In the middle of all that sprawling empire, vulnerable children were completely lost. Terrible things were always going to happen on their watch, and they didn’t have the structures or the focus to do anything proactive. They weren’t even much good at picking up the pieces after awful damage had been done.

Setting up Tusla

So it was decided around 10 or 11 years ago that the vital task of child protection would be taken away from the HSE entirely and entrusted to a new and dedicated agency. Tusla would have one responsibility and one responsibility only. To keep our children safe.

I was one of the people who campaigned hard to get Tusla established. In its early years, it was deprived of the start-up budget it needed, and had to get involved in territorial battles with the HSE over things like computer services. 

More to the point, it was supposed to have its own team of child psychologists, and a core group of community nurses who specialised in the needs of children, and who would have been the perfect early warning system in any situation of neglect or abuse. Those things never happened.

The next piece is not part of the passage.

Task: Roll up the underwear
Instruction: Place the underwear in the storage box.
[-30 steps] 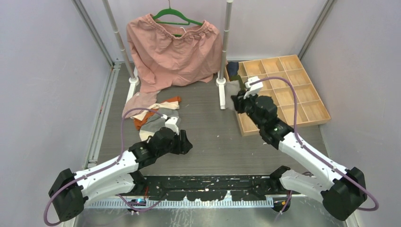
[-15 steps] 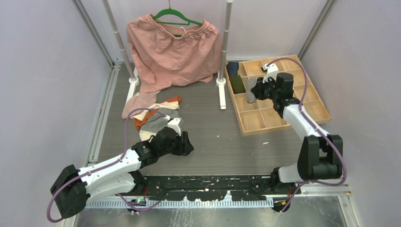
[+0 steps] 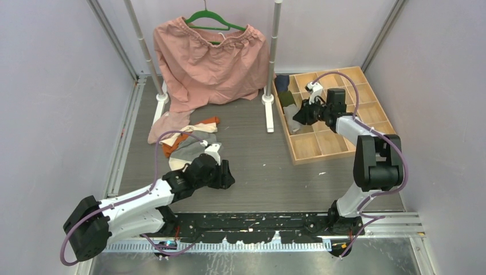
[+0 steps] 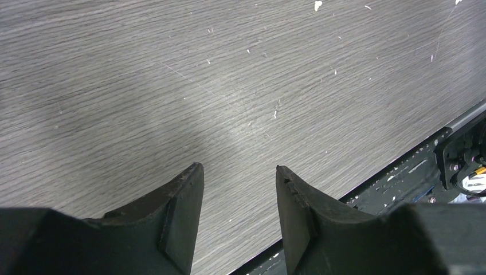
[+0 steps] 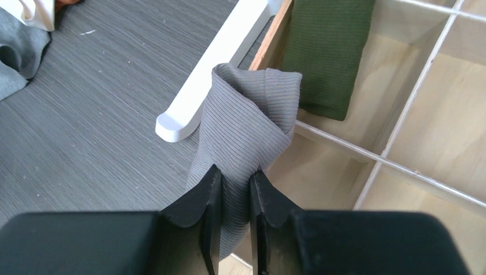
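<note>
The left arm (image 3: 136, 201) and right arm (image 3: 351, 127) have white shells with bulky black joints. A purple cable (image 3: 155, 160) loops along each. The fingers (image 4: 180, 212) are black, matte wedges.

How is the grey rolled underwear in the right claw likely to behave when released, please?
Probably floppy: the grey rolled underwear pinches in where the right claw squeezes it. Likely light, since that narrow pinch carries it by the wooden tray. Its folded top looks loose, so it may unroll once released.
</note>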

Nevertheless, I frequently defended Tusla from attack, to the point where I was sometimes accused of working for an organisation that was in the pay of Tusla. That never influenced me, but frequent contact with very hard-working social workers did. 

I knew they had caseloads that were unmanageable, and I knew the stress they lived with every day. I knew the work was grinding and unrelenting.

And there has never been a year since Tusla was established that demand did not go up. According to their most recently published annual report there were almost 97,000 referrals to Tusla in 2024. That number is at least 5% higher now, because it is going up 5% every year. 

All told, it has more than doubled since Tusla was founded. There are degrees of risk involved for the children, from slight risk to grave. And everybody knows that where there is a delay in getting to the children, the risk grows.

The economic calamity that befell us when the noughties crashed into recession increased the risk — so did covid. As risk increased within families, the resources available to Tusla got more and more tightly squeezed.

Special Emergency Arrangements

Which is where, at the end of the day, Special Emergency Arrangements (SEAs) come in. I confess I had never heard of them until I watched the important Prime Time Investigates programme on children in care the other night. 

These SEAs are arrangements with private, for-profit organisations to take care of children that the system within Túsla cannot cope with. They are almost entirely unregulated, uninspected, unwatched.

And my goodness are they expensive. Prime Time investigates revealed that the cost of placing a child in one of these utterly unregulated places was €14,000 a year. The profits, no doubt, are considerable. 

Tusla’s latest annual report reveals that they paid (by my count) nearly 130 different organisations nearly €300 million in 2024 alone. While some of the entities involved were paid tiny amounts, nearly half of them were paid over a million, and the “top ten” pocketed tens of millions between them.

And, as Prime Time revealed, those tens of millions were not paid to protect children, to keep them safe and out of harm's way, to ensure that they had a decent crack at education. 

These children are being warehoused. It is certain that some of them will come to harm — as a direct result of the tens of millions being spent on the warehousing operation.

This isn’t just a public policy failure. It is a scandalous risk being taken by the State with children’s lives. I know I’ll be criticised again for pointing out that Tusla’s budget has never kept pace with increasing demand.

One frightening statistic has almost never changed. If we wanted to match the UK in terms of the number of social workers, we’d need to recruit 1,500. As things stand, Irish social workers in the field of child protection have caseloads that are three times greater than most of their counterparts.

Of course, they’re failing. How can it be otherwise? And that’s happening in one of the richest countries in the world. 

We can easily afford to ensure that our children have the best child protection system in the world. That would be something to be proud of. It would certainly be better than the shame our current failure causes.